## Prompt:
Transcribe all the data, leaving each word as it is.

───── The data

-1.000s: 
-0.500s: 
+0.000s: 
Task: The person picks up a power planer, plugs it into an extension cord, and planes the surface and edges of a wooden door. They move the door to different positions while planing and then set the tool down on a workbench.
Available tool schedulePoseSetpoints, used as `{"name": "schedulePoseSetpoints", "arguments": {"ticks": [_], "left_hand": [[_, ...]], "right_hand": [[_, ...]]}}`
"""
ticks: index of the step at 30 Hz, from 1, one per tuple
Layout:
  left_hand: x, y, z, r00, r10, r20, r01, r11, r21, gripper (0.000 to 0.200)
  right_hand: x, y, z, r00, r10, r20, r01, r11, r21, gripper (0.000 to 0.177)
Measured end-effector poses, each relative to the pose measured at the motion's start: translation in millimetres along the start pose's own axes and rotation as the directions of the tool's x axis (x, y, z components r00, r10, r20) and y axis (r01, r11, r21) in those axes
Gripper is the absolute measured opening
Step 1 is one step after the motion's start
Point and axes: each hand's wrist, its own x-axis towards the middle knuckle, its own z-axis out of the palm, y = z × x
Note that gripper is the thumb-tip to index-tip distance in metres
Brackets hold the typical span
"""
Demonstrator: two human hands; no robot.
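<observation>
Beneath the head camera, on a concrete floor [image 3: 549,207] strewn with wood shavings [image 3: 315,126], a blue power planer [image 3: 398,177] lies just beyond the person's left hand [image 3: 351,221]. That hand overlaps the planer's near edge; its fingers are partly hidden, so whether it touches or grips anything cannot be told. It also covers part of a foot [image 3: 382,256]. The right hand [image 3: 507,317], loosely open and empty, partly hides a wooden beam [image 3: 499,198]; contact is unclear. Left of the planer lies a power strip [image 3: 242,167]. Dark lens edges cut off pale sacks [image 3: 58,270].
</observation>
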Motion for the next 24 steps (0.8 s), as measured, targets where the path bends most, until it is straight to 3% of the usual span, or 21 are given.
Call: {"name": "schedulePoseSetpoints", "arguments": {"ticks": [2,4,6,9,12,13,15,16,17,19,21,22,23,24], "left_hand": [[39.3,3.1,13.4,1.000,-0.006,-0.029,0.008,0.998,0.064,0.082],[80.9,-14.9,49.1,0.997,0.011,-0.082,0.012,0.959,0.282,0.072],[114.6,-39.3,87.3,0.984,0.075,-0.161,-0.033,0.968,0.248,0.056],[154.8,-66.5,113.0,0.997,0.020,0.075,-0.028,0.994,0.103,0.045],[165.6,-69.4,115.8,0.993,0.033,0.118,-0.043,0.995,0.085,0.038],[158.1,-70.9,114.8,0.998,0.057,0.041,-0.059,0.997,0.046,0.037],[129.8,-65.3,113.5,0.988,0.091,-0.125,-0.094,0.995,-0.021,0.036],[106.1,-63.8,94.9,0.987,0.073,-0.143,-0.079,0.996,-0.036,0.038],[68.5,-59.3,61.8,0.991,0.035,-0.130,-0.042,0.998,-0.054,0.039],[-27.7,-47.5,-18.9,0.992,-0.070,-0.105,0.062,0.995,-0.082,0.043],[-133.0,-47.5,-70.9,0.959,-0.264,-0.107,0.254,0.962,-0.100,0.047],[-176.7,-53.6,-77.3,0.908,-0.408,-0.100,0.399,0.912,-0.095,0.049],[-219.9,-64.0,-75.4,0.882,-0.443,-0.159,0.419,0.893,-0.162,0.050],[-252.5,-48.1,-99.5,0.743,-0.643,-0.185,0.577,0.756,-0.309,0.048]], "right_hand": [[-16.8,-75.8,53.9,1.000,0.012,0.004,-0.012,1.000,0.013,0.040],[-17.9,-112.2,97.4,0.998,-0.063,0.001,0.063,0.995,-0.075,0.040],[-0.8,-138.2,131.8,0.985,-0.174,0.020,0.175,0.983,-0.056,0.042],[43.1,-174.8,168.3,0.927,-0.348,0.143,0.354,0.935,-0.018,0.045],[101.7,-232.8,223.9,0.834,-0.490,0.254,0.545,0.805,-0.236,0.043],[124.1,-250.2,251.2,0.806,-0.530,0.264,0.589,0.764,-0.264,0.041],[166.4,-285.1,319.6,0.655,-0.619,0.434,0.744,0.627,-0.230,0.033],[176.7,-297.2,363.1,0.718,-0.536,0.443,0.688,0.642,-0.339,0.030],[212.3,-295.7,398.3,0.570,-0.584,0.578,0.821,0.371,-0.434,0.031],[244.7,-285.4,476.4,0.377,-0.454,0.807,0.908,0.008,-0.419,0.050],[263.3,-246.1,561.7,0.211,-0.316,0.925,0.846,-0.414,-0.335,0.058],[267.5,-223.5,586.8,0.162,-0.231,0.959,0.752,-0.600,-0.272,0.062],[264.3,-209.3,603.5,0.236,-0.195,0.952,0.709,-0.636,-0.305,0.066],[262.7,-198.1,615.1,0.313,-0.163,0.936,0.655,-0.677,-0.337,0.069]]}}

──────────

## Response to the task:
-1.000s: 
-0.500s: 
+0.000s: 
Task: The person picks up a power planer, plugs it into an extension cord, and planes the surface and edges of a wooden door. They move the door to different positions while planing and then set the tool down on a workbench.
Available tool schedulePoseSetpoints, used as `{"name": "schedulePoseSetpoints", "arguments": {"ticks": [_], "left_hand": [[_, ...]], "right_hand": [[_, ...]]}}`
"""
ticks: index of the step at 30 Hz, from 1, one per tuple
Layout:
  left_hand: x, y, z, r00, r10, r20, r01, r11, r21, gripper (0.000 to 0.200)
  right_hand: x, y, z, r00, r10, r20, r01, r11, r21, gripper (0.000 to 0.177)
Measured end-effector poses, each relative to the pose measured at the motion's start: translation in millimetres along the start pose's own axes and rotation as the directions of the tool's x axis (x, y, z components r00, r10, r20) and y axis (r01, r11, r21) in those axes
Gripper is the absolute measured opening
Step 1 is one step after the motion's start
Point and axes: each hand's wrist, its own x-axis towards the middle knuckle, its own z-axis out of the palm, y = z × x
Note that gripper is the thumb-tip to index-tip distance in metres
Brackets hold the typical span
"""
Demonstrator: two human hands; no robot.
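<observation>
Beneath the head camera, on a concrete floor [image 3: 549,207] strewn with wood shavings [image 3: 315,126], a blue power planer [image 3: 398,177] lies just beyond the person's left hand [image 3: 351,221]. That hand overlaps the planer's near edge; its fingers are partly hidden, so whether it touches or grips anything cannot be told. It also covers part of a foot [image 3: 382,256]. The right hand [image 3: 507,317], loosely open and empty, partly hides a wooden beam [image 3: 499,198]; contact is unclear. Left of the planer lies a power strip [image 3: 242,167]. Dark lens edges cut off pale sacks [image 3: 58,270].
</observation>
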Motion for the next 24 steps (0.8 s), as measured, targets where the path bends most, until it is straight to 3% of the usual span, or 21 are given.
Call: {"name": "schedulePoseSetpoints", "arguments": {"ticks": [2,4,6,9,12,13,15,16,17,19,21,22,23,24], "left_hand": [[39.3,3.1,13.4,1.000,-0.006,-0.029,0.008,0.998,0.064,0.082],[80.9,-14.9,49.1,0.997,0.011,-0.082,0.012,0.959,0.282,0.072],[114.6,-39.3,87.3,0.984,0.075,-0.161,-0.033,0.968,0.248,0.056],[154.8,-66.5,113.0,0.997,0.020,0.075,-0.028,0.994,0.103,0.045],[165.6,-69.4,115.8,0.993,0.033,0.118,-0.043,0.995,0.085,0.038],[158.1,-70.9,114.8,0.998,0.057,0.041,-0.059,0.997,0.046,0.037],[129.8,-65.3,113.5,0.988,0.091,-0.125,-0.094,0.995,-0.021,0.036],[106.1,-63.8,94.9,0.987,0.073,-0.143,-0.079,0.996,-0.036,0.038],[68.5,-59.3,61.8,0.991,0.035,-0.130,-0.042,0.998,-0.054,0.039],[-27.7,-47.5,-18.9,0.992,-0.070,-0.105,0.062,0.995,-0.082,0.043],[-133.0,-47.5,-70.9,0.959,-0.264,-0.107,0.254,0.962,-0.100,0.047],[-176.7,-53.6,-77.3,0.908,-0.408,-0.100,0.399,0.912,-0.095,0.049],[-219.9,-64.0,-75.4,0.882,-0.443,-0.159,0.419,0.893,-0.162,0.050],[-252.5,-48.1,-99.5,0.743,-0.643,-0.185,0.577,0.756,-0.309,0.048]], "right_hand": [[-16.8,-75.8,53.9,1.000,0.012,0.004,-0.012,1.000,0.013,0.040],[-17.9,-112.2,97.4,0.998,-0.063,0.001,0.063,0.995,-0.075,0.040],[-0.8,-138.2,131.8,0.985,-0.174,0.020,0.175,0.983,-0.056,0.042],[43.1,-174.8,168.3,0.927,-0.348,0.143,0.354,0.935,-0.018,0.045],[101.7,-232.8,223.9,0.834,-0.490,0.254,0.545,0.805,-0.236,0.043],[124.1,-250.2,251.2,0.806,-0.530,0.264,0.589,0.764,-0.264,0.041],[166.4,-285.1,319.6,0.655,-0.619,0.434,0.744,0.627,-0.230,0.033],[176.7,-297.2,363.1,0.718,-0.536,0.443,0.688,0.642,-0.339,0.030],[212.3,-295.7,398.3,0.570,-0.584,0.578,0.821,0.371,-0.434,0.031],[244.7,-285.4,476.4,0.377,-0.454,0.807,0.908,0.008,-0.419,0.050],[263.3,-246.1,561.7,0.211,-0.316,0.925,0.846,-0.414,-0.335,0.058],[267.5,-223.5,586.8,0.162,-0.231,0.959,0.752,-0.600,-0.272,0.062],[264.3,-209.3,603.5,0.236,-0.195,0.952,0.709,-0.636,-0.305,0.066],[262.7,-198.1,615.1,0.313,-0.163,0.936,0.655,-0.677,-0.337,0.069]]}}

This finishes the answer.